Lovely.  Very eye catching...


----------



## kimbertay (Sep 16, 2009)

Very pretty combo!


----------



## Vet (Apr 25, 2010)

NYCKindleFan said:


> I love it! It's so gorgeous! It has that lovely leathery smell and is nicely padded and lined in suede. It even came with its own little storage bag!
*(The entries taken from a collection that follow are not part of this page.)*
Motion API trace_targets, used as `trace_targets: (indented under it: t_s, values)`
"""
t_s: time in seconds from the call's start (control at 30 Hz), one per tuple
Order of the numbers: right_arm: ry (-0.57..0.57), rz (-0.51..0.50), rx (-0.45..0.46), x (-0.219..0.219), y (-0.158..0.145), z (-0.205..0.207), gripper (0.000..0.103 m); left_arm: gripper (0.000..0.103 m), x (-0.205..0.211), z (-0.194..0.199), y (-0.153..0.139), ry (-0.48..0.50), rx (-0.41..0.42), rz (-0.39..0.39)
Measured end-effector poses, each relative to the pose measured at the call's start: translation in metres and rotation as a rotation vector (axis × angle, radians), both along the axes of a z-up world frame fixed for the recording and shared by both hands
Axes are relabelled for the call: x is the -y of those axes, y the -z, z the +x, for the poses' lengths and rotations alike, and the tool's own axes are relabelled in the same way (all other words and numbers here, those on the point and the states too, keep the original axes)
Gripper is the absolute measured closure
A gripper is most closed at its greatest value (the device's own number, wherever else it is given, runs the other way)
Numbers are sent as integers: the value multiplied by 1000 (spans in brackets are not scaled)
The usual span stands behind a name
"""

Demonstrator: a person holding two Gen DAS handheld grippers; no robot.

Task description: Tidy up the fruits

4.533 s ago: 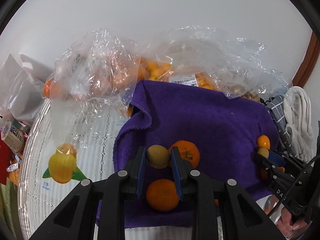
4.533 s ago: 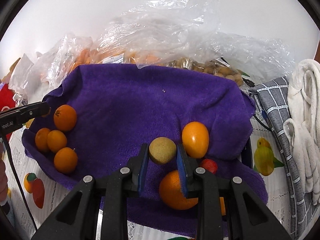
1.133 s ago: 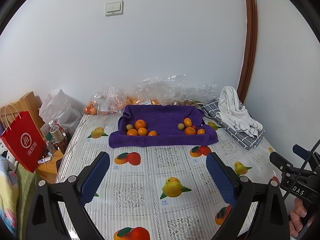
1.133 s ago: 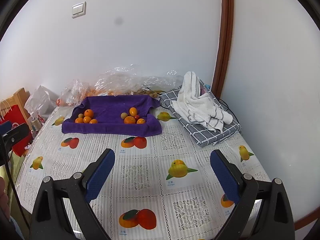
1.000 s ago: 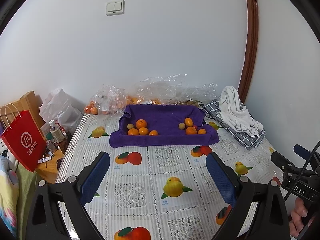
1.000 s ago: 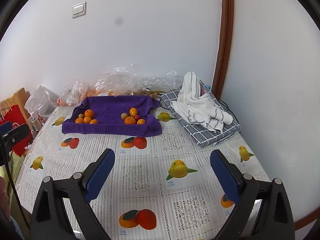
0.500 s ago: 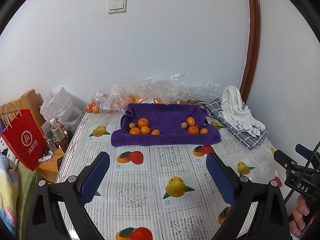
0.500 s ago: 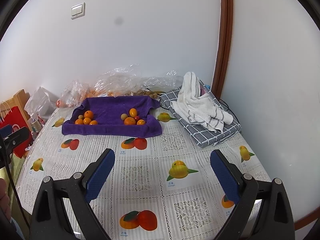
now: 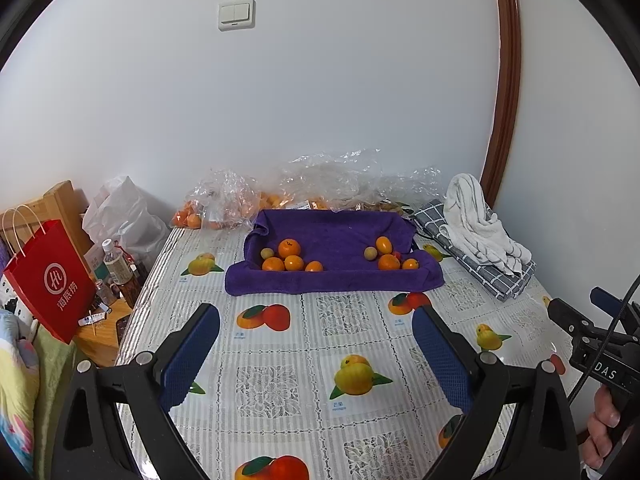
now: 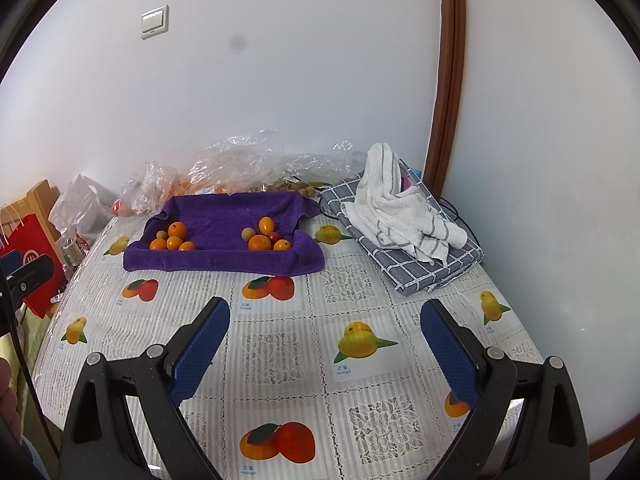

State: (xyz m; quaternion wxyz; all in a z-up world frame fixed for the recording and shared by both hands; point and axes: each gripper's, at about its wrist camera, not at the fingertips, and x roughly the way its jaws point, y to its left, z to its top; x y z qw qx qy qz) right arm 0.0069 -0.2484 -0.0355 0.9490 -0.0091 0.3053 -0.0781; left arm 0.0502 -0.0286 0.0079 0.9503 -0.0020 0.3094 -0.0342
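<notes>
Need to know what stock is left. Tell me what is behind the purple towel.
Behind the purple towel, against the wall, lie crumpled clear plastic bags. Orange fruits show through the left bag, and small brownish ones at the right. How many remain is hidden by plastic and the towel's raised edge.

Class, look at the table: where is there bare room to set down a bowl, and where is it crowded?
Free: the tablecloth in front of the purple towel, and the towel's middle between the two fruit clusters. Crowded: the back edge with plastic bags, and the right side under the checked cloth.

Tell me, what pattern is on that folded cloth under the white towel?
Grey with a white grid check, clearest in the right wrist view.
</notes>
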Motion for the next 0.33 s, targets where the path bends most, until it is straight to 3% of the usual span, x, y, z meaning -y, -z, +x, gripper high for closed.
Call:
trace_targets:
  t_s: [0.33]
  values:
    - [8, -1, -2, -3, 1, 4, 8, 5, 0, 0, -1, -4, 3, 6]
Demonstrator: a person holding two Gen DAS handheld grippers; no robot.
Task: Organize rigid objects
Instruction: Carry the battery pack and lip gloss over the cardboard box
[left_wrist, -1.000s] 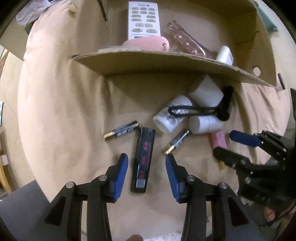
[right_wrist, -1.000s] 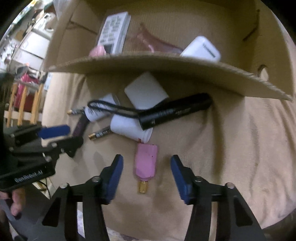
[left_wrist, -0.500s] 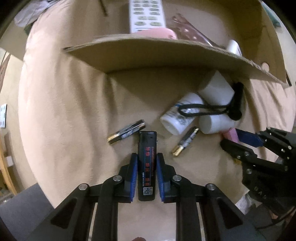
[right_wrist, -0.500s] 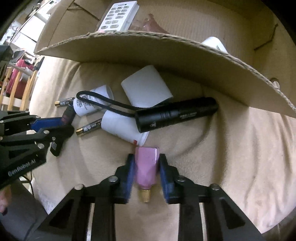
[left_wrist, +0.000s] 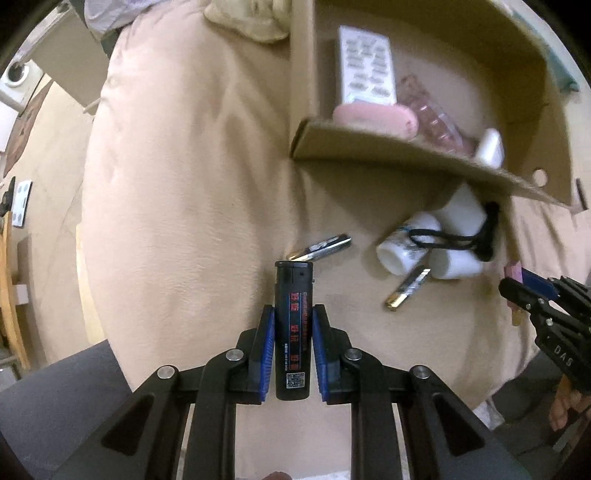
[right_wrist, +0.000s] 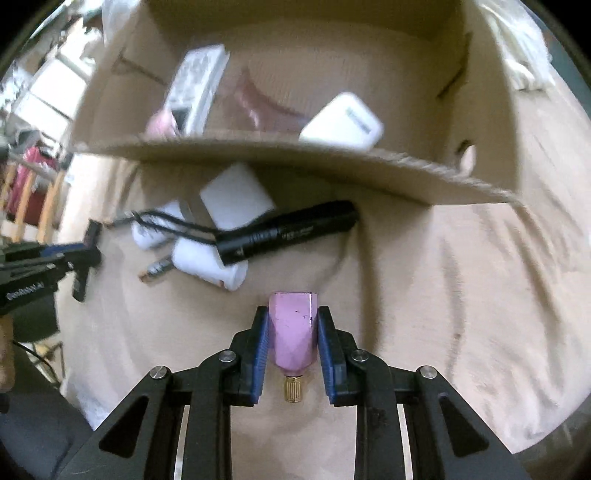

Very nice, a little bag to protect it inside your purse!


----------



## Sometimes Lucy (Jan 28, 2010)

Gorgeous! Good job!!!


----------



## luvmy4brats (Nov 9, 2008)

Very nice. That's the exact skin I ordered for my iPad a couple of weeks ago.


----------



## meglet (Feb 14, 2009)

That's really beautiful. Gives me ideas for my next set of cover options, although I'm trying really hard to branch out from purple, because I have so much other purple stuff, since it's my favorite color.


----------



## fancynancy (Aug 9, 2009)

Magnificent!  Wonderful combo!  

Don't you just love how the decal girl skins fit around the keyboard and have the extra pieces for the page buttons?  Love that.  

Congratulations!


----------



## Marisa14 (Jun 30, 2010)

Beautiful


----------



## Margaret (Jan 1, 2010)

Beautiful combination!  Congratulations and enjoy!


----------



## LCEvans (Mar 29, 2009)

Love it!


----------



## bookmonster (Mar 31, 2010)

BEAUTIFUL!!!!!!!!


----------



## MINImum (Oct 15, 2009)

Oh my, that case is incredible! Beautiful choices you made.


----------



## lindnet (Jan 25, 2009)

Wow, that is amazing!  Very pretty.  I love purple.


----------



## Cardinal (Feb 24, 2010)

That is beautiful!


----------



## perryluvr (Feb 7, 2010)

Gorgeous!!!


----------



## Guest (Jul 10, 2010)

Thanks so much everyone!!


----------



## kwajkat (Nov 6, 2008)

Sweet combo.


----------



## GhiiZhar (May 23, 2010)

Very nice indeed!

It's like they were made for each other......


----------



## pinkpoodle (Mar 14, 2010)

That is so pretty. I need to get a skin for mine. 
Shannon


----------



## Toby (Nov 25, 2008)

Pretty! Good choice.


----------



## Sunnie (Apr 3, 2010)

absolutely gorgeous!!!!


----------



## BlueEyedMum (Nov 26, 2009)

Very pretty. I love the purple.


----------



## lonestar (Feb 9, 2010)

Wow, that's a really great combination.


----------



## mistyd107 (May 22, 2009)

gorgeous combo!!!!!  Does the skin help your contrast?


----------



## DD (Nov 9, 2008)

Stunning!


----------



## BlueEyedMum (Nov 26, 2009)

I love it!


----------



## PraiseGod13 (Oct 27, 2008)

What a gorgeous combination!  It has to make you smile every time you look at it!


----------



## Mary Johnson (Sep 12, 2010)

*LOVE IT!*


----------



## kindleworm (Aug 24, 2010)

Looks great!  Purple is my favorite color.


----------



## Guest (Oct 21, 2010)

Thanks everyone!


----------



## Southgenie (Oct 26, 2010)

Oooooh that's so pretty! I wasn't going to skin mine but your pictures just changed my mind. Love that M-Edge sleeve too.


----------